Впоследствии выяснилось, что летчик ошибся на каких-то сорок-пятьдесят метров, и 250-килограммовая бомба, вместо того чтобы разорваться перед нашей машиной, угодила в здание комендатуры порта. Добротные бетонные стены выдержали удар и спасли нас от фугасного действия и осколков, но внутри комендатуры ничего не осталось. К счастью, все ее работники успели заблаговременно укрыться в убежище, и никто не пострадал. Эта очень опасная и абсолютно никому не нужная экспедиция, едва не приведшая к гибели всей нашей миссии в Малаге, закончилась благополучно только по счастливой случайности. А к счетверенному пулемету, появившемуся у Сан-Мартина, Киселев интереса больше не проявлял, так что тайна его так и осталась нераскрытой.
Почему я так подробно описал этот малозначительный эпизод? Потому что в моей жизни это была первая бомбежка, и впервые моя жизнь висела на таком тонком волоске.
Вспоминается и другой случай, когда Киселев подверг серьезным осложнениям наши, поначалу наладившиеся, отношения с анархистами.
Вообще говоря, анархисты имели в республиканской Испании довольно большое влияние, а у нас в Малаге это была вторая по значению партия (после коммунистов), и портить зря с ними отношения отнюдь не входило в наши намерения.
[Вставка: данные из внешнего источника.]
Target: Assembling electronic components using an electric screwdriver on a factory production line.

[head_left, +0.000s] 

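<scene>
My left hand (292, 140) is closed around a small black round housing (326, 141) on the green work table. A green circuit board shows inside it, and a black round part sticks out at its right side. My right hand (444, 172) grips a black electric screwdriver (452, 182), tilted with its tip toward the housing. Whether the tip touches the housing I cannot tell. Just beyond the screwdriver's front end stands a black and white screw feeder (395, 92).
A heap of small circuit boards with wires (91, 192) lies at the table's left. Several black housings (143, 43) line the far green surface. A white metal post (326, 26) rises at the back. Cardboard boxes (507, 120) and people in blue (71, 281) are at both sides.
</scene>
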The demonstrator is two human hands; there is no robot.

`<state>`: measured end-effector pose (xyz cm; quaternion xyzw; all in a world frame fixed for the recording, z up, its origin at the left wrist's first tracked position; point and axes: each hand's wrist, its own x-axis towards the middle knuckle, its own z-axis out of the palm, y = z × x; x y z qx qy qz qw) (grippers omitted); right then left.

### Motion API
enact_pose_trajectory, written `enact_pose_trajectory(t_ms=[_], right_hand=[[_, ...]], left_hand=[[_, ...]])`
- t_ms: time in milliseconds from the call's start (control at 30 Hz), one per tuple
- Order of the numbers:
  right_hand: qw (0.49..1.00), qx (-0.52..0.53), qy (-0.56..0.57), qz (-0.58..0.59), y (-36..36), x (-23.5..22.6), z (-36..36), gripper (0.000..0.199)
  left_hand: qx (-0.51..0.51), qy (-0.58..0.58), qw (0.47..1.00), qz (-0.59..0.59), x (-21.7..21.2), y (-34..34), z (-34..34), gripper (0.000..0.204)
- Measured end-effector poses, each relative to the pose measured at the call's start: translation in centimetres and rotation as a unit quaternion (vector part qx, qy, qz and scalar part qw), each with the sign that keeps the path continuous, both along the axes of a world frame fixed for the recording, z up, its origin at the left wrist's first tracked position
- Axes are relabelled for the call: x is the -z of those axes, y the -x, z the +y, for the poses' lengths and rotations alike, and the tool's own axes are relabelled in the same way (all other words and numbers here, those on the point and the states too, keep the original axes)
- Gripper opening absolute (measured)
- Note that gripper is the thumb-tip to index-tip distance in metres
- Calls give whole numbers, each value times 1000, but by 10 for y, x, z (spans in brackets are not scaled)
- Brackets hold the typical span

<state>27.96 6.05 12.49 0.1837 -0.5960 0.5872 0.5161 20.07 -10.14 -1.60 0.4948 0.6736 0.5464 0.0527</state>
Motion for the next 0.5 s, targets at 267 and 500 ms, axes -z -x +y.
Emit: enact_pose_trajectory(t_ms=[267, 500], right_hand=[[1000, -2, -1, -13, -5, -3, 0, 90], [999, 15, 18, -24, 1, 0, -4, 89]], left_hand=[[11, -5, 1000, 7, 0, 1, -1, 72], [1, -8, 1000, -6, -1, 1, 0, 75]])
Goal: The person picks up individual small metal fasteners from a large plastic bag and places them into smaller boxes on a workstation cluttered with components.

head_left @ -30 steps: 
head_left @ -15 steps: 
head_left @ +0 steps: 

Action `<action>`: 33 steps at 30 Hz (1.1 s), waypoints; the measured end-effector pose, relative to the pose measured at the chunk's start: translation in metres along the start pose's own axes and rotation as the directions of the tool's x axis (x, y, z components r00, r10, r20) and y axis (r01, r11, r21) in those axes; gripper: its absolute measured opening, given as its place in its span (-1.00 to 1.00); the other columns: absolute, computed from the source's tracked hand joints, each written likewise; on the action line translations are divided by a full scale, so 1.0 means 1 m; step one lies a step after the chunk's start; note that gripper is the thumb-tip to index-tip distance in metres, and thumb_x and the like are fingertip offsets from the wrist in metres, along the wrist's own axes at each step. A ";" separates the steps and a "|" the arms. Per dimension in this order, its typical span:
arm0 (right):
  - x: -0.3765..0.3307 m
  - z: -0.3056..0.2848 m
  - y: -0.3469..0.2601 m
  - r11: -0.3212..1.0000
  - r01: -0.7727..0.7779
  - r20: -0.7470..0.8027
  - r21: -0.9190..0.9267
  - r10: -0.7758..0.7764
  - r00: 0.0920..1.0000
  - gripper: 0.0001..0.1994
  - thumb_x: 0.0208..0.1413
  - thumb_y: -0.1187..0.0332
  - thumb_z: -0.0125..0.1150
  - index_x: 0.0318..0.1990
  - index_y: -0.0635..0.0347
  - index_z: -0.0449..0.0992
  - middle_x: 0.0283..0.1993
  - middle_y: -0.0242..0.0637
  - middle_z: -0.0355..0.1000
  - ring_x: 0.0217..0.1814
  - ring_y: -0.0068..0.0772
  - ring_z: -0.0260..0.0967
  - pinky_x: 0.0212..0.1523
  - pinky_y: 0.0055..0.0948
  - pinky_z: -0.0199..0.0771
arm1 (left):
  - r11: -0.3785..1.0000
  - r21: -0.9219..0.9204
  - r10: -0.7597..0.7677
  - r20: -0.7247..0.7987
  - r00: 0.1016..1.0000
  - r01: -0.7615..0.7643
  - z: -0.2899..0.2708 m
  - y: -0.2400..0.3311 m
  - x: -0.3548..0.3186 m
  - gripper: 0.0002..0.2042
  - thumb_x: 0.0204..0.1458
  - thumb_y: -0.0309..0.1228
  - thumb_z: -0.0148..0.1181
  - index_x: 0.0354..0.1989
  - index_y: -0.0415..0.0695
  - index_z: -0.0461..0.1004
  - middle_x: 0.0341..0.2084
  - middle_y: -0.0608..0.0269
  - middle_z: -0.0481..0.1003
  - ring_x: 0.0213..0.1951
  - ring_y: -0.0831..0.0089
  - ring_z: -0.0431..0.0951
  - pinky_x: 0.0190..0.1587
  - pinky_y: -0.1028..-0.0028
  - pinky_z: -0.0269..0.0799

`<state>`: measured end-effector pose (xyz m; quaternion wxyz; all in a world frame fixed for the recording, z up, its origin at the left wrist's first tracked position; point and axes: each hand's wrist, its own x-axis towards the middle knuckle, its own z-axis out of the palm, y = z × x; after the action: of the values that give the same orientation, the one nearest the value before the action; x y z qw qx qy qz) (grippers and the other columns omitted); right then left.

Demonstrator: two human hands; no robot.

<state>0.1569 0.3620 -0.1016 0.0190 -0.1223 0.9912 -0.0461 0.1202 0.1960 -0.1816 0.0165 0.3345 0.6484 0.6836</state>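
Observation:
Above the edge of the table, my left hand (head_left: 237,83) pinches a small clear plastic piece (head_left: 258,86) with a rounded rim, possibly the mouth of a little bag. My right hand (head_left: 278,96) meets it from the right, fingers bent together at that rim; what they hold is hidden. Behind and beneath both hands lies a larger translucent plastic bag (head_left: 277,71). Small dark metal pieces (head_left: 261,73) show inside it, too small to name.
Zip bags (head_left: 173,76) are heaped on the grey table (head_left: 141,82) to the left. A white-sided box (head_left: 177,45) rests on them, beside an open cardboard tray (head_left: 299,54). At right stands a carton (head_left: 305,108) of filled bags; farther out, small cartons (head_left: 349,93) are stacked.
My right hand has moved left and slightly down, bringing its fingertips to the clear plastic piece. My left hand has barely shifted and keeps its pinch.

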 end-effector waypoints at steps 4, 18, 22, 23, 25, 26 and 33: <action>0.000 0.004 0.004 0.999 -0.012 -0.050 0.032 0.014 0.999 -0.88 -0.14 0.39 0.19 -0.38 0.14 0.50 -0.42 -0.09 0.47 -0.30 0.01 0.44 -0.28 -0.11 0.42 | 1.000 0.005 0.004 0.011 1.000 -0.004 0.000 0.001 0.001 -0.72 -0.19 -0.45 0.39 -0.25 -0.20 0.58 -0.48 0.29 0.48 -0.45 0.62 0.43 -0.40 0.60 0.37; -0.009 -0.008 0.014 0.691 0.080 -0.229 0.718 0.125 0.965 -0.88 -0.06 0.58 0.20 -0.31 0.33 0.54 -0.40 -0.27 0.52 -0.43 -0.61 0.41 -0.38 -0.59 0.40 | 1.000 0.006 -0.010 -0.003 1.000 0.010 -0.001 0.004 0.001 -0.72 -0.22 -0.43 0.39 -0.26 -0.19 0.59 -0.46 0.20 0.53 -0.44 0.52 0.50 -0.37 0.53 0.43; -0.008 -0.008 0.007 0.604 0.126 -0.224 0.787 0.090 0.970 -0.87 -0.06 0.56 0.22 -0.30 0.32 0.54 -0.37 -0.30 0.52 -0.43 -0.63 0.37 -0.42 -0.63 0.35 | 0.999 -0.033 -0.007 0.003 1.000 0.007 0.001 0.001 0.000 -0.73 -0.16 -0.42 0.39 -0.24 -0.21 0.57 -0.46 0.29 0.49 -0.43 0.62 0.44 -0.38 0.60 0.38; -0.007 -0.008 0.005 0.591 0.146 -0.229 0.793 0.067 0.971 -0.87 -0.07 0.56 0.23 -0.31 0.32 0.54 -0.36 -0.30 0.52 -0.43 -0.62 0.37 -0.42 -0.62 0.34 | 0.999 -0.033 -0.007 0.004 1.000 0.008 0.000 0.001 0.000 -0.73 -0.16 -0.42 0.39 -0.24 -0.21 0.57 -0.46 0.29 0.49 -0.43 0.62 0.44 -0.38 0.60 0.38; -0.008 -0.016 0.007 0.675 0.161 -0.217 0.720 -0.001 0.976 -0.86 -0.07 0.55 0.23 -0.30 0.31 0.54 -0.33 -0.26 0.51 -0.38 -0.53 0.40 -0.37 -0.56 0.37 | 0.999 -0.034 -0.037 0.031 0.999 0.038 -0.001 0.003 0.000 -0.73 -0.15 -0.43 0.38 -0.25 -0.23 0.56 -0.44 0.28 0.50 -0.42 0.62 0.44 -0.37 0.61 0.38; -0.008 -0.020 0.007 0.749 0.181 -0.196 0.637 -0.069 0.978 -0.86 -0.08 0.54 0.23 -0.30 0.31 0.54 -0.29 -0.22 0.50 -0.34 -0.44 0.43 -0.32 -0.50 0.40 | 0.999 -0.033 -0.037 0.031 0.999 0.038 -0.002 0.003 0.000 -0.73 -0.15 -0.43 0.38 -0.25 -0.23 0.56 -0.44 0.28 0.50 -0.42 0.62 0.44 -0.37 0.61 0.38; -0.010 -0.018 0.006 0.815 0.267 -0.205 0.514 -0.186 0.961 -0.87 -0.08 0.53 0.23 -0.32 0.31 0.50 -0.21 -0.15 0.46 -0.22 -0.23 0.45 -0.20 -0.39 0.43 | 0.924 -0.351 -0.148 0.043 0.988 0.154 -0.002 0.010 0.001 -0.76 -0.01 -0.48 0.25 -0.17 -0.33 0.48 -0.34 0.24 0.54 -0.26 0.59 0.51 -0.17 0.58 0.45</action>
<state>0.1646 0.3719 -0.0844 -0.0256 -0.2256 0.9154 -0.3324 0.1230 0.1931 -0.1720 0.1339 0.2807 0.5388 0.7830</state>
Их руководитель – аргентинец Каро – часто бывал в нашей резиденции, охотно проводил с нами свободное время и, в отличие от других местных лидеров своей партии, лояльно относился к коммунистам. Ко мне он был настроен особенно благожелательно и очень любил, когда в свободные вечера я наигрывал ему на рояле аргентинские мелодии и, особенно, русские песни и романсы (не брезговал он и вальсами, мазурками и ноктюрнами Шопена).
Каро был богатым аргентинским помещиком, имел на родине два больших имения (среди анархистов это отнюдь не было редкостью: например, один из храбрейших офицеров нашего сектора, командир анархистского батальона Педро Лопес имел в Малаге два больших универсальных магазина), но как только началась война в Испании, тотчас же приехал воевать с фашистами, бросив все свои дела.
Чуть ниже среднего роста, черноволосый и черноглазый, как говорили, превосходный оратор, Каро быстро завоевал популярность у местных анархистов своей храбростью и организаторскими способностями и стал их признанным лидером. Не знаю, что было этому причиной, то ли моя музыкальная эрудиция, то ли высокая квалификация как связиста (в чем он мог убедиться, видя, как я свободно обращаюсь с любым телеграфным аппаратом во время переговоров с Валенсией в центральной аппаратной телеграфа), то ли по другой причине, но Каро ко мне определенно благоволил. После того, как я решительно оборвал его попытку вступить со мной в разговор на политические темы, он таких попыток больше не предпринимал.
Лишь перед самой сдачей Малаги он предложил мне бросить эту войну и уехать с ним в Аргентину. (Кстати, технически это было легко выполнимо: пароход, уходивший в Буэнос-Айрес со всеми желающими туда уехать, стоял в Малагском порту. Документы у меня были железные, а исчезнуть в этой суматохе было легче легкого.) Когда я, шутя, спросил, а что я там буду делать и на какие средства жить, он вполне серьезно предложил мне жениться на его младшей сестре Луизе (причем показал фотографию очаровательной девушки с огромными черными глазами и маленьким распятием на груди): он даст ей в приданое одно имение. Когда я, опять-таки шутя, усомнился в том, что она согласится выйти за меня замуж, Каро аж затрясся. «Пусть только попробует перечить, – сказал он, сверкнув глазами, – сразу же в монастырь упрячу!» Когда я решительно отклонил его матримониальные планы, он был страшно удивлен: как это человек, у которого ничего нет за душой, отказывается от богатства? Тем не менее он очень любезно с нами попрощался и уехал в Аргентину, заявив, что война проиграна и здесь ему больше делать нечего.